Menurutnya, integrasi infrastruktur melalui pembangunan Injection Point dan CNG Mother Station menjadi elemen penting agar potensi gas dari Tanjung Enim dapat terhubung dengan jaringan transmisi PGN.
"Dengan infrastruktur dan pengalaman yang dimiliki PGN sebagai Subholding Gas Pertamina, kami siap menjalankan peran sebagai penghubung antara potensi pasokan gas domestik dengan kebutuhan energi nasional," ujar Arief.
Ia menambahkan, integrasi tersebut akan memperkuat rantai pasok gas nasional mulai dari sumber produksi, pengolahan, kompresi, pengangkutan, hingga penyaluran kepada pengguna akhir.

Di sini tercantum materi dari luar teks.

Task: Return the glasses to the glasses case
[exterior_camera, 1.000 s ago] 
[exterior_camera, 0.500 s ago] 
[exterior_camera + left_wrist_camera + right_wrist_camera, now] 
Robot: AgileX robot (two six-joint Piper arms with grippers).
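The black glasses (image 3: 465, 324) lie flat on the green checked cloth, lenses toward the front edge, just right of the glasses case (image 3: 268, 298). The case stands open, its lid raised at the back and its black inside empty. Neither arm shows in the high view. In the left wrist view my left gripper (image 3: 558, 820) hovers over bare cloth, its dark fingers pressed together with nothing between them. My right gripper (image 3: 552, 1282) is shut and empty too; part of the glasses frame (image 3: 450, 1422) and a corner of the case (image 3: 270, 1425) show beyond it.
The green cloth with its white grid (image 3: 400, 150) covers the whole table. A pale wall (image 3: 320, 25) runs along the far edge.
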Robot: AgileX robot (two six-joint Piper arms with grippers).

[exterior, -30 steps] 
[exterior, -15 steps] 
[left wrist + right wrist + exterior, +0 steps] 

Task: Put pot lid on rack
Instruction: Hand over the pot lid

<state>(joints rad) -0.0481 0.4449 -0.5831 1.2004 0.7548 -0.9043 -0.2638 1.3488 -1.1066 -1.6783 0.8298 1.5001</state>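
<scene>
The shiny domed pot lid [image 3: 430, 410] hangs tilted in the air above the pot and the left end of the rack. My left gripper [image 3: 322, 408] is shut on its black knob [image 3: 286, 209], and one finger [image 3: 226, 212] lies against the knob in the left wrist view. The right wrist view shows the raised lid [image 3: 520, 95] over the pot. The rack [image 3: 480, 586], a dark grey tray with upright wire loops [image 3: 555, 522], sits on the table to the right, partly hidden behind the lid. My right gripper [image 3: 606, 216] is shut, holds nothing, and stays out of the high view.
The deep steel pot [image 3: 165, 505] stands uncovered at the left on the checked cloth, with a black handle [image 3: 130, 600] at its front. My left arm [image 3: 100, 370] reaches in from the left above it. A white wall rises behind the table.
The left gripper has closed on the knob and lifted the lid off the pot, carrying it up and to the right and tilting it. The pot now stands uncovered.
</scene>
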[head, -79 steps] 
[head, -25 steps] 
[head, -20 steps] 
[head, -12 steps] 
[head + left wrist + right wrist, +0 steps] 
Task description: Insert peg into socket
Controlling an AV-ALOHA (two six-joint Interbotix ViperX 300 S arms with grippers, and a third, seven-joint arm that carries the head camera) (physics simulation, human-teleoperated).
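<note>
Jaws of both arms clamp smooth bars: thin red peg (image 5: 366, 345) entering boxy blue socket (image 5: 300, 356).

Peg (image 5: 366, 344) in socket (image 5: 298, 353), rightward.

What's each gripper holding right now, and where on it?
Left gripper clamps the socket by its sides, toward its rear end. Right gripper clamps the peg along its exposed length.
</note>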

Selain meningkatkan pemanfaatan gas domestik, proyek ini juga mendukung pengembangan ekosistem energi transisi yang lebih efisien dan berkelanjutan.
Meski masih menghadapi sejumlah tantangan seperti penyesuaian Rencana Detail Tata Ruang (RDTR), penyelesaian perizinan, serta koordinasi lintas instansi, pemerintah memastikan percepatan proyek tetap menjadi prioritas. KSP akan terus mengawal penyelesaian hambatan lintas sektor agar pengembangan CBM Muara Enim segera memasuki tahap komersialisasi dan memberikan manfaat nyata bagi ketahanan energi nasional maupun perekonomian daerah.